→ Try it: Print every record exactly, omitting all pictures.

→ Source data:
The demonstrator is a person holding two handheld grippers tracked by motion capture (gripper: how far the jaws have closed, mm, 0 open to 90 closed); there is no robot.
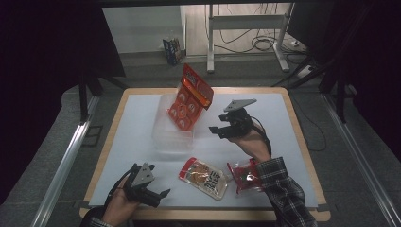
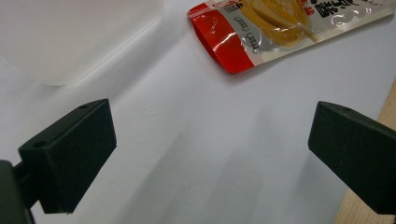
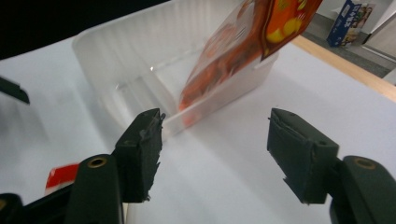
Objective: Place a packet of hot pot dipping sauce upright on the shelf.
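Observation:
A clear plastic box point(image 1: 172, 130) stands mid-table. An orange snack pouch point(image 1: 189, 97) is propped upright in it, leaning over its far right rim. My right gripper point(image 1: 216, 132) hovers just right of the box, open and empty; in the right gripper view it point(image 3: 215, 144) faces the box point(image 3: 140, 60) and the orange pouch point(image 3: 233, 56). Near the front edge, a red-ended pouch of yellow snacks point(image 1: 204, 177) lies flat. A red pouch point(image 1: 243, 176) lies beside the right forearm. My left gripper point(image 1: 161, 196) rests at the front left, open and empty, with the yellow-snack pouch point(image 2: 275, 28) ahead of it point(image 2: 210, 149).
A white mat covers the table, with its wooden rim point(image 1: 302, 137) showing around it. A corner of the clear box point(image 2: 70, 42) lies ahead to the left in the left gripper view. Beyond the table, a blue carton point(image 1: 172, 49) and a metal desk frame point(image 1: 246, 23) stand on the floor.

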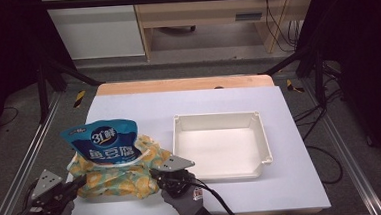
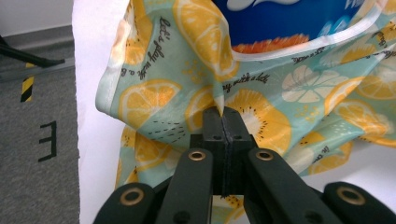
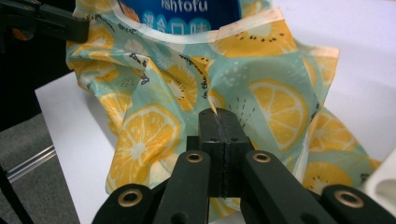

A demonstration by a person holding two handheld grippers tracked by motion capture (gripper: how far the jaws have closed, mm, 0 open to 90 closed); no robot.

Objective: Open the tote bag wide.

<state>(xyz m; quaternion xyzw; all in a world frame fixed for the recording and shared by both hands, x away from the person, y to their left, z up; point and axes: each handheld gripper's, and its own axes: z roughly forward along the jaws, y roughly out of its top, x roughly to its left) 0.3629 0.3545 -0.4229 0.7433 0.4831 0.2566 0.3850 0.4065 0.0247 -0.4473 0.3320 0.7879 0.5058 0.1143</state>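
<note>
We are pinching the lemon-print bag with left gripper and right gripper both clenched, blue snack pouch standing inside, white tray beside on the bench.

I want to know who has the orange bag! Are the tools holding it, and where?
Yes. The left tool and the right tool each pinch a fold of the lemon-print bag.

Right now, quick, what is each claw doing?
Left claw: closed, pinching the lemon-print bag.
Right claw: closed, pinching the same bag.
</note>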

→ Solution to this task:
The demonstrator is a person holding two handheld grippers tracked by motion capture (gripper: how far the jaws have closed, mm, 0 open to 90 closed); there is no robot.
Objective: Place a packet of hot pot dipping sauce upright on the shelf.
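Observation:
A clear plastic box point(image 1: 172, 130) stands mid-table. An orange snack pouch point(image 1: 189, 97) is propped upright in it, leaning over its far right rim. My right gripper point(image 1: 216, 132) hovers just right of the box, open and empty; in the right gripper view it point(image 3: 215, 144) faces the box point(image 3: 140, 60) and the orange pouch point(image 3: 233, 56). Near the front edge, a red-ended pouch of yellow snacks point(image 1: 204, 177) lies flat. A red pouch point(image 1: 243, 176) lies beside the right forearm. My left gripper point(image 1: 161, 196) rests at the front left, open and empty, with the yellow-snack pouch point(image 2: 275, 28) ahead of it point(image 2: 210, 149).
A white mat covers the table, with its wooden rim point(image 1: 302, 137) showing around it. A corner of the clear box point(image 2: 70, 42) lies ahead to the left in the left gripper view. Beyond the table, a blue carton point(image 1: 172, 49) and a metal desk frame point(image 1: 246, 23) stand on the floor.
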

A demonstration by a person holding two handheld grippers tracked by motion capture (gripper: how far the jaws have closed, mm, 0 open to 90 closed); no robot.

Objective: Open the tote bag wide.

<state>(xyz m; quaternion xyzw; all in a world frame fixed for the recording and shared by both hands, x away from the person, y to their left, z up; point and axes: each handheld gripper's, and its own axes: z roughly forward along the jaws, y roughly out of its top, x roughly to its left) 0.3629 0.3545 -0.4229 0.7433 0.4831 0.2566 0.3850 0.4065 0.0247 -0.4473 0.3320 0.7879 0.5058 0.1143</state>
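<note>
We are pinching the lemon-print bag with left gripper and right gripper both clenched, blue snack pouch standing inside, white tray beside on the bench.

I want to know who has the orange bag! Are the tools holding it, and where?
Yes. The left tool and the right tool each pinch a fold of the lemon-print bag.

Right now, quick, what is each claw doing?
Left claw: closed, pinching the lemon-print bag.
Right claw: closed, pinching the same bag.
</note>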

Nothing else is part of this exercise.